Representante gubernamental - Como había manifestado el día martes, el Gobierno del Estado Plurinacional de Bolivia ha venido con un espíritu constructivo y, en ese sentido, asumimos las observaciones que se realizan por parte de la Comisión. No podemos dejar de observar que el Estado Plurinacional de Bolivia es un país que tiene una clara identificación respecto a los derechos de los trabajadores, y las medidas que se lleven hacia adelante en cuanto a estos dos convenios las realiza, más allá que por las recomendaciones del OIT, por el compromiso que tiene el Gobierno boliviano con los trabajadores.
Observamos que en las conclusiones se manifiesta preocupación por el hecho de que el Estado Plurinacional de Bolivia no tenga disposiciones específicas sobre el asbesto. Tanto en las memorias como en la explicación oral que he realizado, se establece que el Estado Plurinacional de Bolivia sí tiene normas —inclusive normas de la década de los noventa— donde se identifica el asbesto de manera específica como un elemento peligroso para los trabajadores. Sin embargo, esto no ha sido considerado ni en las observaciones que se han hecho después de la explicación oral, ni en las conclusiones.

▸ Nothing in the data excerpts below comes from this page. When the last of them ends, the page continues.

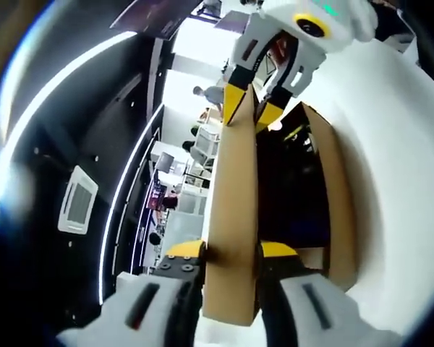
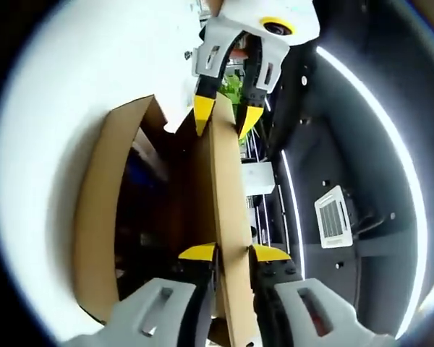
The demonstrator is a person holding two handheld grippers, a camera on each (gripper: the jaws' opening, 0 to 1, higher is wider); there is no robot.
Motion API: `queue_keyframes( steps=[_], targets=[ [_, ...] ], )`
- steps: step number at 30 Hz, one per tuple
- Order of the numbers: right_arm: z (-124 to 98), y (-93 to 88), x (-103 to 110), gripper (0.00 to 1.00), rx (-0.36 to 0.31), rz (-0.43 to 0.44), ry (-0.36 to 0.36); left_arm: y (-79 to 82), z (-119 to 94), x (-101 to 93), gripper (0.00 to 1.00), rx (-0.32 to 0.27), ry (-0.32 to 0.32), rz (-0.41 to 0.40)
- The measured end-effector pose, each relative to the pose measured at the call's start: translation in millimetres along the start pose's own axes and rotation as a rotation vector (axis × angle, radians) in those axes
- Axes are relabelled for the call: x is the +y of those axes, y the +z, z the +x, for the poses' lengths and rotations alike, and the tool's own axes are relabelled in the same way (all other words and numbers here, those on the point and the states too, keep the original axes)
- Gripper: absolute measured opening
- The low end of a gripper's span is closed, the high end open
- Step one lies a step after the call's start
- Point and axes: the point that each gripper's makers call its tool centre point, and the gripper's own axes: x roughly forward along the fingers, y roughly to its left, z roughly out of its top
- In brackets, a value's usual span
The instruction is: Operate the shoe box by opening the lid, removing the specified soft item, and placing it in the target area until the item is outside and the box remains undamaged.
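We saw the shoe box [image 1: 340, 210] lying on a white surface [image 1: 398, 166], its brown cardboard lid [image 1: 231, 210] lifted and standing on edge between both pairs of jaws. In the left gripper view the lid ran as a tall brown panel up the middle, with the dark inside of the box just beside it on the right; we could not make out any soft item in that dark space. Our left gripper [image 1: 231, 251] was clenched on the near edge of the lid, its yellow-tipped jaws pressing the cardboard from both sides. At the far end of the same panel the right gripper [image 1: 249, 112] came in from the top, its yellow tips pinching the lid's other edge. The right gripper view gave the mirror of this: the lid [image 2: 228, 217] rose from between that gripper's own jaws [image 2: 233, 251], which gripped it tightly, and the left gripper [image 2: 224, 116] grasped the far edge at the top. The open box [image 2: 101, 217] lay to the left of the lid there, dark inside, on the white surface [image 2: 72, 94]. Beyond the lid we saw a dark ceiling with light strips [image 2: 369, 108] and a square vent [image 2: 336, 215], and a bright room with blurred furniture [image 1: 195, 159].
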Motion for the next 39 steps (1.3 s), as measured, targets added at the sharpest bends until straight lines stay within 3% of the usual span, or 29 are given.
queue_keyframes(
  steps=[7,14,18,21,27,30,32,35,39],
  targets=[
    [1,-0.8,-1,0.15,-0.004,0.005,-0.004,1.4,-1,2.4,0.28,-0.004,0.014,0.001],
    [2,-0.8,-3,0.15,-0.004,0.013,-0.007,9.5,-15,8.8,0.30,-0.020,0.032,0.013],
    [1,-0.8,-3,0.15,-0.003,0.013,-0.005,14.9,-40,10.6,0.32,-0.053,0.017,-0.039],
    [0,-1.1,-3,0.15,-0.005,0.022,-0.002,15.8,-61,-4.6,0.32,-0.081,-0.045,-0.009],
    [1,-0.6,-3,0.15,-0.002,0.025,-0.003,-2.1,-75,-33.6,0.33,-0.038,-0.155,-0.030],
    [1,-0.4,-3,0.15,-0.001,0.030,-0.001,-9.5,-72,-51.7,0.34,-0.035,-0.237,-0.087],
    [1,-0.4,-3,0.15,-0.001,0.029,0.000,-10.9,-70,-55.9,0.34,-0.037,-0.258,-0.103],
    [0,-0.1,-2,0.15,-0.001,0.030,0.004,-12.0,-63,-66.6,0.34,-0.076,-0.320,-0.153],
    [0,-0.1,-2,0.15,-0.002,0.035,0.007,-27.8,-48,-76.9,0.34,-0.041,-0.355,-0.166]
  ],
)
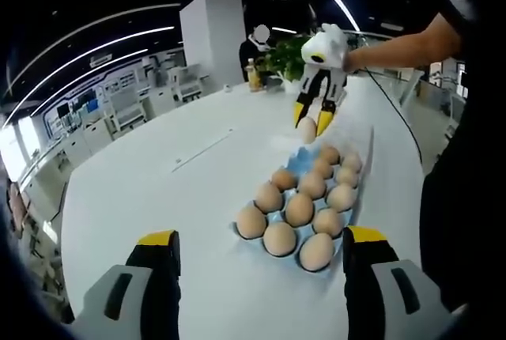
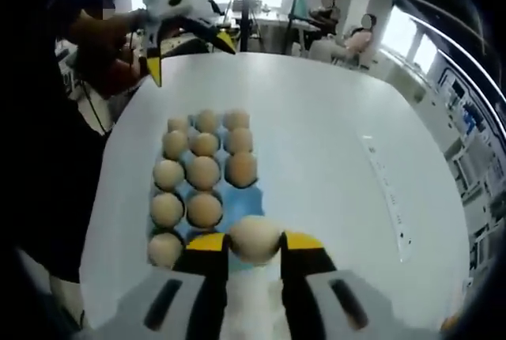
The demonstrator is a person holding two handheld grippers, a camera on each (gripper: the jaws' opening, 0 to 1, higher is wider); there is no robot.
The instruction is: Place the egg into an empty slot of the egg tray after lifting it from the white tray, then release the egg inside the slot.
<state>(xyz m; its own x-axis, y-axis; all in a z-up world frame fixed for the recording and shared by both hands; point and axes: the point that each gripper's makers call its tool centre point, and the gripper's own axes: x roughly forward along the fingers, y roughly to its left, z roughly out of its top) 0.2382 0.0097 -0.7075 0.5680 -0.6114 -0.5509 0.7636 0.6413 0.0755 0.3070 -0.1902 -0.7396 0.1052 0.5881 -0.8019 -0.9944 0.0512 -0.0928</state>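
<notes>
Right gripper [image 2: 254, 243]: yellow-tipped jaws clamped on the egg [image 2: 254, 238], one pad on each side. Held egg sits over the near end of the blue egg tray [image 2: 241, 202], above a bare blue patch in the tray's right column; cannot tell whether it touches the tray. In the left gripper view the same gripper [image 1: 315, 122] shows at the far end of the tray, angled down from a hand in a white glove [image 1: 336, 45], with the egg [image 1: 307, 130] between its tips, just above the tray's far edge [image 1: 294, 164].

Left gripper [image 1: 261, 249]: jaws wide apart, nothing between them, only bare white table [image 1: 150, 190] and the near corner of the tray. In the right gripper view it [image 2: 190, 51] hangs beyond the far end of the tray, jaws spread.

Tray: brown eggs in three columns, most slots filled; twelve count clearly in the left gripper view. A pale tray-like shape [image 1: 360, 146] lies past the egg tray's far end, blurred.

Beyond: round white table, a dark sleeve [image 1: 411, 39], a potted plant [image 1: 286, 55], a bottle [image 1: 254, 75], people seated at the back [image 2: 344, 28].
</notes>
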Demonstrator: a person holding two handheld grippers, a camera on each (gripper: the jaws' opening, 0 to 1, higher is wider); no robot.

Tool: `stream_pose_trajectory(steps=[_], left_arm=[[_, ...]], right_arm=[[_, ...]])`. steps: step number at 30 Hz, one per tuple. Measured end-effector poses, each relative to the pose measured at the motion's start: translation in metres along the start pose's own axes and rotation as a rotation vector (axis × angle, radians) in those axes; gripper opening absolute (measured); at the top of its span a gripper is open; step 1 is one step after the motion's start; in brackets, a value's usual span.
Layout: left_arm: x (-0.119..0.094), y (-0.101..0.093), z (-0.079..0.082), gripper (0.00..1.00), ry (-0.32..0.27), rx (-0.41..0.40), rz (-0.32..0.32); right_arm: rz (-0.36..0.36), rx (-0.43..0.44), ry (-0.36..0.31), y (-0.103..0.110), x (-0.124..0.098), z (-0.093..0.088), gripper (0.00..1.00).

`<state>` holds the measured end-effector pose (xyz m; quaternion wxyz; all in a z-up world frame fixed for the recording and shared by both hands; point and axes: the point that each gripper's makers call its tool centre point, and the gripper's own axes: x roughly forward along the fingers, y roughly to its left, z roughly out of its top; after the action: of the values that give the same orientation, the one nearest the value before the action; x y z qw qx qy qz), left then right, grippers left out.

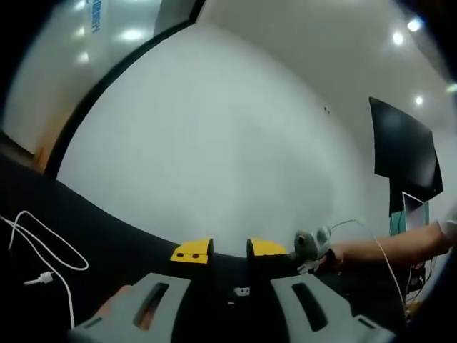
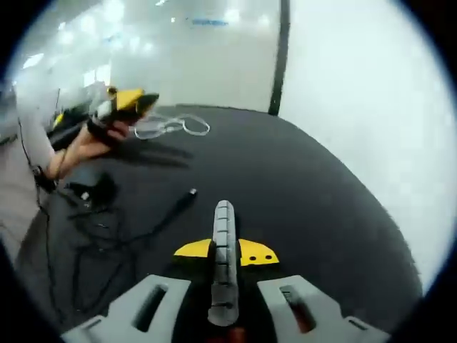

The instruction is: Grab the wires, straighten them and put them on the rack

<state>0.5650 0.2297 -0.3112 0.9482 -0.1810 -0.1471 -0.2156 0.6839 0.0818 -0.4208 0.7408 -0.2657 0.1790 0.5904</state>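
My left gripper [image 1: 230, 250] hovers above the black table [image 1: 107, 243], its yellow-tipped jaws a little apart with nothing between them. A loose white wire [image 1: 44, 250] lies on the table to its left, and it is the coiled white wire [image 2: 171, 127] at the far side. My right gripper [image 2: 225, 251] is shut on a grey ribbed cable piece [image 2: 223, 243] that stands up between its jaws. In the left gripper view, the right gripper [image 1: 310, 245] comes in from the right with a thin white wire [image 1: 378, 250] trailing from it. In the right gripper view, a hand holds the left gripper [image 2: 127, 102] at the upper left.
A black wire [image 2: 175, 206] with a plug runs across the black table [image 2: 300, 207] into a black tangle [image 2: 93, 229] near a black adapter [image 2: 96, 189]. A dark screen [image 1: 403, 153] hangs on the white wall [image 1: 214, 143]. A glass partition [image 2: 186, 57] stands behind the table.
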Motion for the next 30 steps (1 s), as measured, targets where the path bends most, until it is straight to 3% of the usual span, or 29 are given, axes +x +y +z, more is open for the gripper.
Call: stream_pose_trajectory(steps=[2, 4, 6, 7, 9, 12, 13, 14, 15, 17, 19, 21, 23, 25, 27, 28, 30], left_arm=[[0.001, 0.000, 0.000, 0.20, -0.003, 0.008, 0.000], [0.001, 0.000, -0.001, 0.20, 0.003, 0.006, 0.000], [0.001, 0.000, 0.000, 0.20, -0.003, 0.004, -0.001], [0.001, 0.000, 0.001, 0.20, -0.008, 0.001, -0.003], [0.000, 0.000, 0.002, 0.20, -0.012, -0.004, -0.004], [0.001, 0.001, 0.001, 0.19, -0.003, 0.026, 0.007], [0.001, 0.001, 0.000, 0.18, 0.000, 0.030, 0.011], [0.002, 0.001, 0.001, 0.17, 0.000, 0.030, 0.011], [0.002, 0.001, 0.001, 0.17, -0.003, 0.023, 0.008], [0.002, 0.001, 0.001, 0.17, -0.003, 0.022, 0.008], [0.002, 0.001, 0.000, 0.18, -0.001, 0.015, 0.004], [0.002, 0.001, 0.000, 0.18, 0.000, 0.017, 0.006], [0.002, 0.001, 0.001, 0.17, -0.005, 0.017, 0.005], [0.003, 0.000, 0.000, 0.17, -0.002, 0.019, 0.004], [0.002, 0.000, -0.001, 0.17, 0.001, 0.021, 0.002], [0.002, -0.002, -0.001, 0.17, 0.001, 0.022, -0.001], [0.003, -0.003, -0.002, 0.17, 0.007, 0.027, -0.002]], right_arm=[[-0.016, 0.096, -0.017, -0.004, 0.003, 0.002, 0.31], [0.009, 0.152, -0.029, -0.007, -0.001, 0.005, 0.37], [-0.026, 0.201, -0.074, -0.013, -0.015, 0.017, 0.30], [-0.052, 0.251, -0.128, -0.016, -0.023, 0.028, 0.25], [-0.140, 0.295, -0.191, -0.025, -0.037, 0.050, 0.24], [-0.151, 0.404, -0.269, -0.014, -0.049, 0.080, 0.10], [-0.113, 0.496, -0.312, -0.008, -0.051, 0.096, 0.03], [-0.098, 0.505, -0.314, 0.000, -0.049, 0.100, 0.00], [-0.100, 0.466, -0.277, 0.027, -0.042, 0.101, 0.00], [-0.148, 0.380, -0.133, 0.039, -0.020, 0.086, 0.04], [-0.072, 0.367, -0.057, 0.048, 0.002, 0.079, 0.06], [-0.007, 0.350, 0.075, 0.068, 0.018, 0.065, 0.06], [-0.034, 0.318, 0.148, 0.074, 0.031, 0.057, 0.08], [-0.060, 0.289, 0.198, 0.058, 0.045, 0.050, 0.11], [-0.065, 0.334, 0.249, 0.050, 0.055, 0.037, 0.10], [-0.035, 0.368, 0.281, 0.053, 0.058, 0.030, 0.04], [-0.019, 0.527, 0.238, 0.050, 0.050, 0.036, 0.04]])
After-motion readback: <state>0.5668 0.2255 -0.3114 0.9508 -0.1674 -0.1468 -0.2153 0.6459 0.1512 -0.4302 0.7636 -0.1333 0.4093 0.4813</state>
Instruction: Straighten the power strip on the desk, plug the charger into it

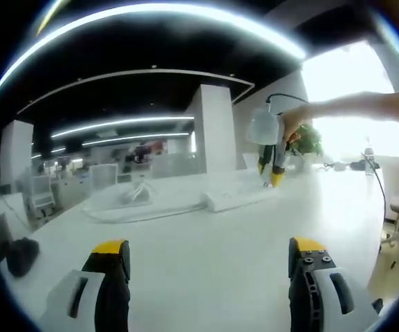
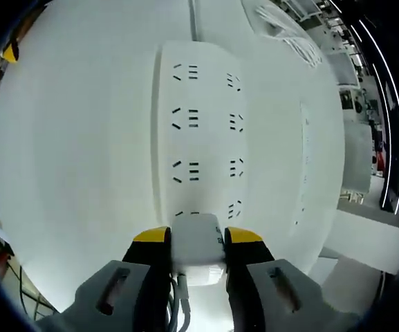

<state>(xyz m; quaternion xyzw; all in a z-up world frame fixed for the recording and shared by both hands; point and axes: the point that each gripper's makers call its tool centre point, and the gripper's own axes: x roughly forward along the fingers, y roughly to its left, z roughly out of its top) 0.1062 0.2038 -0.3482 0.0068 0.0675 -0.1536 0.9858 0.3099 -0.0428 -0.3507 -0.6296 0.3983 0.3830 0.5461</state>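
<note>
White charger (image 2: 198,242) between yellow-tipped black right tongs (image 2: 196,236); white power strip (image 2: 206,131) with dark slots on white desk (image 2: 68,152).

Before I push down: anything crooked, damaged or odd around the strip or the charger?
Nothing stands out. The right tool grips the white charger squarely over the near end of the power strip, which lies flat on the desk with undamaged sockets. The left tool is open, off the strip.

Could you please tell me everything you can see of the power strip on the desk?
The power strip is a flat white block, plastic by its look, lying on the white desk. Its face carries two columns of socket slots. The right gripper holds a white charger at its near end. In the left gripper view it lies far across the desk.
</note>
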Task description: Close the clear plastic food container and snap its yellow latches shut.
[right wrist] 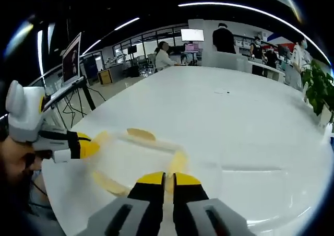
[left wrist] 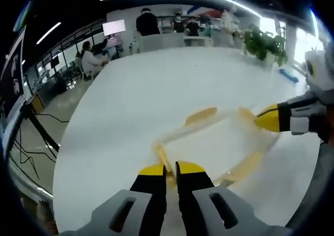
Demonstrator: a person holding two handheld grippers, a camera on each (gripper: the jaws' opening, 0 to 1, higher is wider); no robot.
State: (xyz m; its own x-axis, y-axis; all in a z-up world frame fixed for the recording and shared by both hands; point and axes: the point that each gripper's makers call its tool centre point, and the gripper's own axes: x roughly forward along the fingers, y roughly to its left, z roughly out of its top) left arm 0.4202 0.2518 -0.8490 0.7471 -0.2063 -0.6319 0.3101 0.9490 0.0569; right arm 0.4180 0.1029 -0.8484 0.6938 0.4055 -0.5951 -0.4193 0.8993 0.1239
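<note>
A clear plastic container [left wrist: 211, 144] lies flat on a large white table [left wrist: 156, 95], close to the table's near edge, with its lid on and yellow latches around its rim.

In the left gripper view, the left gripper [left wrist: 170, 169] reaches forward low over the table, its two yellow-tipped jaws pressed almost together at the container's near short side, right by the yellow latch [left wrist: 162, 157] there. Whether the tips actually pinch that latch cannot be told. The right gripper [left wrist: 269, 117] comes in from the right at the container's far short side, its yellow tip at the latch there [left wrist: 246, 114]. Another latch [left wrist: 201, 115] sits on the long side away from the camera.

In the right gripper view, the right gripper [right wrist: 168, 178] points along the table with jaws nearly closed, tips at the yellow latch [right wrist: 177, 163] on the container's [right wrist: 136, 160] near end; contact is unclear. The left gripper [right wrist: 86, 144] enters from the left, level with the table, its yellow tip at the container's opposite end.

Beyond the container, people [right wrist: 165, 56] sit and stand at desks past the far end of the table, and a green plant [left wrist: 266, 45] stands by the table's right side.
</note>
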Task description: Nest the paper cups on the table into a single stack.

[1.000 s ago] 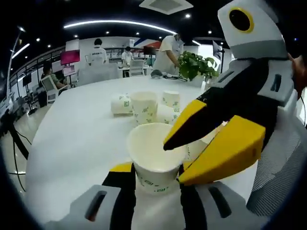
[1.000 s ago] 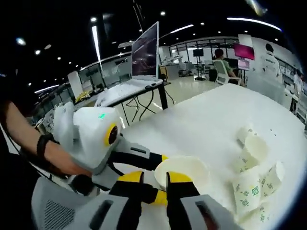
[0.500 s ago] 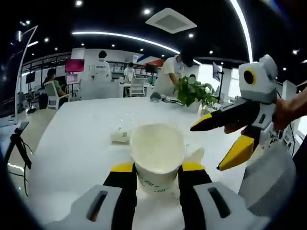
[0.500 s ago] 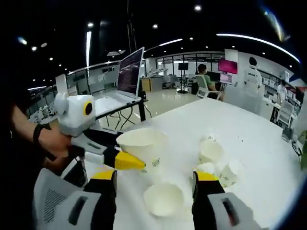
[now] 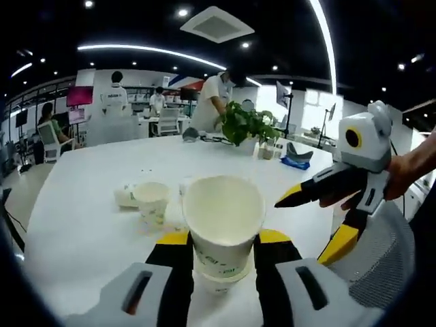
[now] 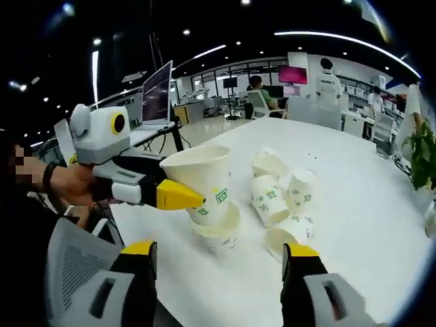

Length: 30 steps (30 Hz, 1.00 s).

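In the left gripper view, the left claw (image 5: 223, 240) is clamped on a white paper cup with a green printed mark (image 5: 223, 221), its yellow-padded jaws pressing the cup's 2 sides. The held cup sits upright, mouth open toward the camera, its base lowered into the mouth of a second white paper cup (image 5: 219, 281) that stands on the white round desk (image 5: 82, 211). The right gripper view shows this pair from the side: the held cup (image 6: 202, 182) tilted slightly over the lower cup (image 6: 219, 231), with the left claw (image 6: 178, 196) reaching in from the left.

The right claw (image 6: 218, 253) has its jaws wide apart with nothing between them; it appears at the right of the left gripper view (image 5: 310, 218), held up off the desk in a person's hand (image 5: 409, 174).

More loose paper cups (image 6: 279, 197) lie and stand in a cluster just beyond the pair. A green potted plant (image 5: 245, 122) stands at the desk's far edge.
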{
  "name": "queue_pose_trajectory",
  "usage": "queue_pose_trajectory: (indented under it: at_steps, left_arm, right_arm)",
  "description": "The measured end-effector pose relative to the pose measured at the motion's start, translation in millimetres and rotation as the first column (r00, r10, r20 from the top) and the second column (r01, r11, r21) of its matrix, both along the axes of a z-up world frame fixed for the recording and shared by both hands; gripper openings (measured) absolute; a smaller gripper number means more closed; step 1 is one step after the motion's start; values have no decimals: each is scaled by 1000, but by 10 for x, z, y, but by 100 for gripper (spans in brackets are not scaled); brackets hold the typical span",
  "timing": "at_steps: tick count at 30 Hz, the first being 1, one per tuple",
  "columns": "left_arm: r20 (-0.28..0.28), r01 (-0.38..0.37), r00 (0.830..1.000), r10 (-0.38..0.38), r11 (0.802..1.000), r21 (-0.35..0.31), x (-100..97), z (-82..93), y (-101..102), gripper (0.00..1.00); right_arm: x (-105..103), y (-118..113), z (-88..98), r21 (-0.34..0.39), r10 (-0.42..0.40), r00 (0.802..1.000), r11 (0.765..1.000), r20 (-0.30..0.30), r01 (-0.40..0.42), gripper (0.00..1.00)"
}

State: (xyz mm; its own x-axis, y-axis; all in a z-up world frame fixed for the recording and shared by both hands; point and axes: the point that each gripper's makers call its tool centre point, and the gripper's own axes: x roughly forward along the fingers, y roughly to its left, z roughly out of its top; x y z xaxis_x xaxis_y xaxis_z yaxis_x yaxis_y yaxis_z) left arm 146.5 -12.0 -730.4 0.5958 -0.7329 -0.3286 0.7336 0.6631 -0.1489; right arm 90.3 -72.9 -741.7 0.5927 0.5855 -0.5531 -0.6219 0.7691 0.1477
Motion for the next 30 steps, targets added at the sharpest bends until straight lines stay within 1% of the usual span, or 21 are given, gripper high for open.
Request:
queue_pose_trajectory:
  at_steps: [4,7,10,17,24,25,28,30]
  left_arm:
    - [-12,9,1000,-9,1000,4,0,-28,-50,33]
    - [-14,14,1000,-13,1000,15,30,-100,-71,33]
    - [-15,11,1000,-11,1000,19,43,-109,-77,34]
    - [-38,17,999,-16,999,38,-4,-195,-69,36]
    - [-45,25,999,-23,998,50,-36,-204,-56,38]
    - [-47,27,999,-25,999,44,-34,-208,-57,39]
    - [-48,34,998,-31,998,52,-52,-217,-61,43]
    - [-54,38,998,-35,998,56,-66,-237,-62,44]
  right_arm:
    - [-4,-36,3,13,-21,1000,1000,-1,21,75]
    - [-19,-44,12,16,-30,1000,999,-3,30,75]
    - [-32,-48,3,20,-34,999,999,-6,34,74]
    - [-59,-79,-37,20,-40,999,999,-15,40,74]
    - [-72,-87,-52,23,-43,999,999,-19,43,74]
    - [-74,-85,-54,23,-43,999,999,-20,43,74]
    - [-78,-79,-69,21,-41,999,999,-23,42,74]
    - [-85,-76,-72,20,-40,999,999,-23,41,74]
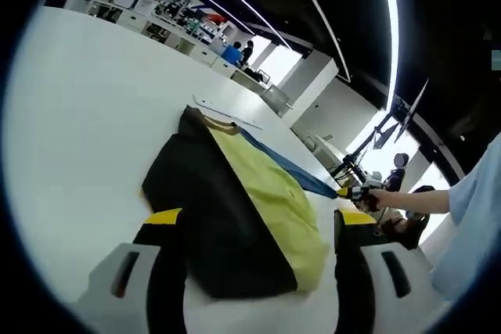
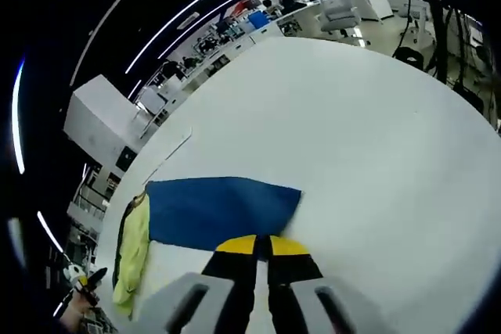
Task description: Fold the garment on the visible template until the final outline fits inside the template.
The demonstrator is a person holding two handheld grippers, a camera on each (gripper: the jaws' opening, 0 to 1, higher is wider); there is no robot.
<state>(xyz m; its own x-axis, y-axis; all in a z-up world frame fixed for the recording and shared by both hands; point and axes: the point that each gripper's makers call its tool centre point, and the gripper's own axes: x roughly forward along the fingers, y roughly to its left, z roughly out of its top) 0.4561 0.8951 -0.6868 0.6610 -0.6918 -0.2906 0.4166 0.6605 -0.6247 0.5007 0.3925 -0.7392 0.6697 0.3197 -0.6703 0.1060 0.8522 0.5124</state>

Al tiempo de asumir todas las observaciones que nos hacen, me permito hacer la observación respecto de la metodología que se está utilizando para dichas observaciones. Porque se trata de observar desde un grupo de expertos que analiza un país y las acciones que está realizando dicho país. Entiendo que los países enviamos una memoria con un conjunto de información, y la Comisión de Expertos emite el informe que, evidentemente, se ha publicado. Luego realizamos la presentación oral, y esperamos que esa presentación oral sea considerada tanto en las opiniones posteriores que vienen de observaciones de Gobiernos, empleadores y trabajadores.
Luego, el Gobierno boliviano, tiene un turno de réplica y participa con una opinión respecto a todo ese procedimiento que se ha seguido y, finalmente, vienen las conclusiones. Lo que observamos es que parecería que todo está preparado a partir del Informe de la Comisión de Expertos y que, lamentablemente, las observaciones que hemos hecho oralmente no han sido consideradas, particularmente en este ámbito donde se dice que el Estado Plurinacional de Bolivia no tiene normativa. Y sí la tiene; sí la tiene en la memoria. Consideramos que las observaciones de la Comisión después de la comparecencia oral y las opiniones de los Gobiernos debieran ser más exhaustivas en la revisión de la información que se ha presentado y en las aclaraciones que hemos hecho oralmente. Parecería que eso no está siendo considerado adecuadamente.